Northmark’s investment bank
contacted Cambridge on March 7, which lead to an in-person meeting between Jane
Walsh, Northmark’s president and CEO, and Denis Sheahan, her counterpart at
Cambridge.
Cambridge gained access to
an electronic data room on March 29.
Cambridge on April 14
proposed an all-stock transaction that valued Northmark at $78.69 a
share – 20% less than what was discussed with the unnamed bank.
Northmark and Cambridge entered
into an exclusivity agreement on April 21.

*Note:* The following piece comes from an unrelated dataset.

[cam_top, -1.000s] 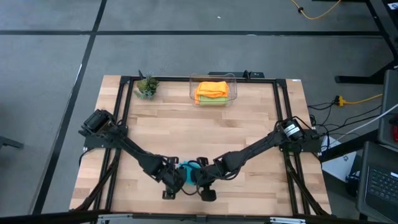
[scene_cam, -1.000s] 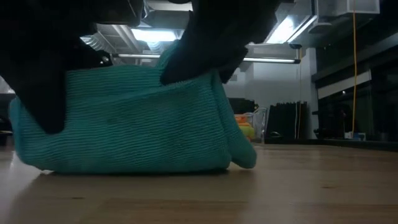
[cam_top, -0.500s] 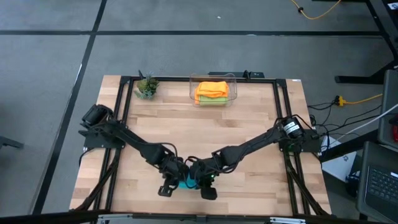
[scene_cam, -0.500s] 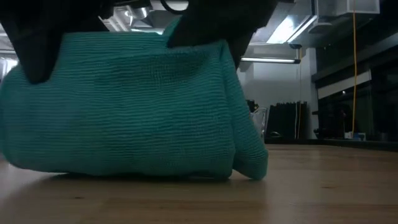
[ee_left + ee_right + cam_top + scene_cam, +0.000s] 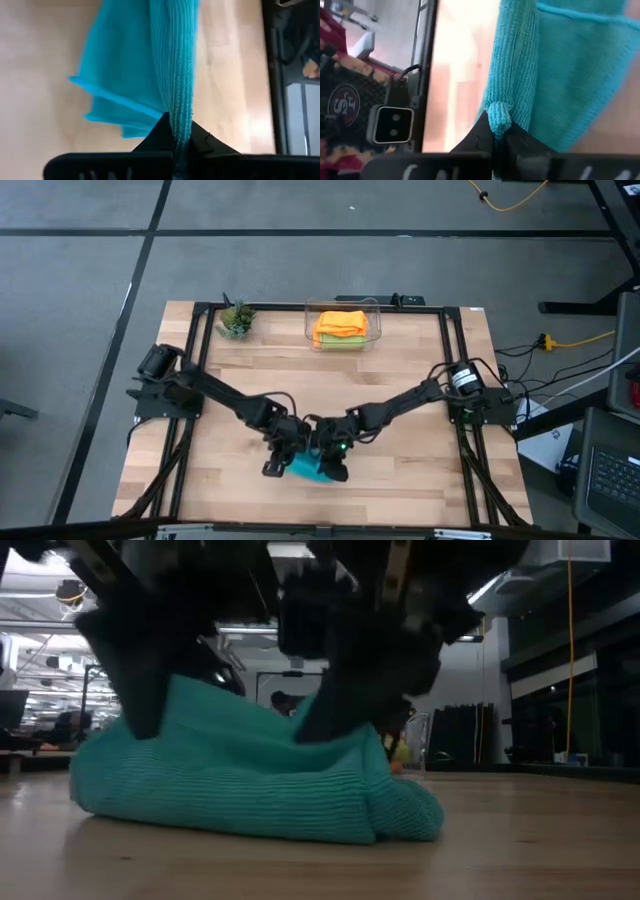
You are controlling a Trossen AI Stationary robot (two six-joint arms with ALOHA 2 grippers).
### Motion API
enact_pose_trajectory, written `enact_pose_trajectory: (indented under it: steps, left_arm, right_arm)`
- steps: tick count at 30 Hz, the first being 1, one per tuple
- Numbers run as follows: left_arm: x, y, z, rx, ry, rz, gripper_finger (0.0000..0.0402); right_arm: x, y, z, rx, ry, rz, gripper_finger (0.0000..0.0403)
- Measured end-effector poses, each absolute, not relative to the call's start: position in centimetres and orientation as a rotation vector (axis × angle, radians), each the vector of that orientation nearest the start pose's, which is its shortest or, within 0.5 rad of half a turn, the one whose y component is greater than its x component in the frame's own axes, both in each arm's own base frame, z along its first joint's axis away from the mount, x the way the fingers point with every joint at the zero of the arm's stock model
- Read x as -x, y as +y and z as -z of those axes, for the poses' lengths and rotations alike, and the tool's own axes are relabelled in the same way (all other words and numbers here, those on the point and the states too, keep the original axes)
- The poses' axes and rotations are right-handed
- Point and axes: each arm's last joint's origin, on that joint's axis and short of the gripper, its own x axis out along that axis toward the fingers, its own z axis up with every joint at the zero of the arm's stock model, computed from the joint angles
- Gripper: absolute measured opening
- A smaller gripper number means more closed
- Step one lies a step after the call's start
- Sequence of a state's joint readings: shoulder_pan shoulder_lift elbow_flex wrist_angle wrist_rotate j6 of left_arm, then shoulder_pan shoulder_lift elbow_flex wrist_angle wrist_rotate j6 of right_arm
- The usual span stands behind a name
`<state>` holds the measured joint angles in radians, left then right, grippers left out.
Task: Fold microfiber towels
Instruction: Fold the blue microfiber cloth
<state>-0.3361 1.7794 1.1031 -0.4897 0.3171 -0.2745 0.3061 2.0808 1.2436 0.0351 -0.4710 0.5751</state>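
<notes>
Teal towel (image 5: 250, 790) is pinched at two edges, left gripper (image 5: 175, 142) and right gripper (image 5: 496, 135) clenched side by side; cloth drapes below.

teal towel (image 5: 305, 469) mostly under arms

From my seat I read only an "SF" emblem (image 5: 342, 102) on dark fabric beyond the bench edge; nothing else is legible.
</notes>
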Motion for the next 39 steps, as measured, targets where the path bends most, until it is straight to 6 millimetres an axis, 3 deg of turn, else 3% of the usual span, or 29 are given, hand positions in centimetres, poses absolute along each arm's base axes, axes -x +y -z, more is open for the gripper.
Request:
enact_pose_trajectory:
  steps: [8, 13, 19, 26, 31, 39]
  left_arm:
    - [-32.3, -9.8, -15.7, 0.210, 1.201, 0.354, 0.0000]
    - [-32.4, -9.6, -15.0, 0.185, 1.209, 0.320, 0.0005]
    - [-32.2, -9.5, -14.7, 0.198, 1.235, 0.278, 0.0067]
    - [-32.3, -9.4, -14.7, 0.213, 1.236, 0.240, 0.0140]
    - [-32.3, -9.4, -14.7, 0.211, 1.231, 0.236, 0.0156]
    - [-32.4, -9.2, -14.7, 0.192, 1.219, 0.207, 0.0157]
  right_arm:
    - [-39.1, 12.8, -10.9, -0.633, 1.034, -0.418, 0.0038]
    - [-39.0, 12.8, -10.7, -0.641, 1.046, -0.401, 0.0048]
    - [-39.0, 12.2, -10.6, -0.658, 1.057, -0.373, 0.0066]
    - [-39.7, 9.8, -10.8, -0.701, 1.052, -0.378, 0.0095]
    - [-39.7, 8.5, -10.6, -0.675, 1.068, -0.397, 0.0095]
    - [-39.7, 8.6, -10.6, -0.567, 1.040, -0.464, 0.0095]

Cambridge sent over an initial
draft of the merger agreement on May 4.
Cambridge revised its
proposal on May 9, raising its offer to $82.92 a share. Revised drafts were circulated
over the next 10 days.
The deal is expected to be 5.8% accretive to
Cambridge’s 2023 earnings per share, excluding merger-related expenses. It
should take about two years for Cambridge to earn back an estimated 1.7%
dilution to its tangible book value.
Cambridge expects to incur $10.7 million of
merger-related expenses. The company plans to cut 35% of Northmark’s annual
noninterest expenses.
"Northmark’s dedication to providing
individuals and businesses with customized attention and tailored financial
solutions will greatly complement our broad range of products and services,”
Sheahan said in the press release announcing the deal.
Walsh, who owns about 13% of Northmark’s
outstanding stock, will join Cambridge’s board.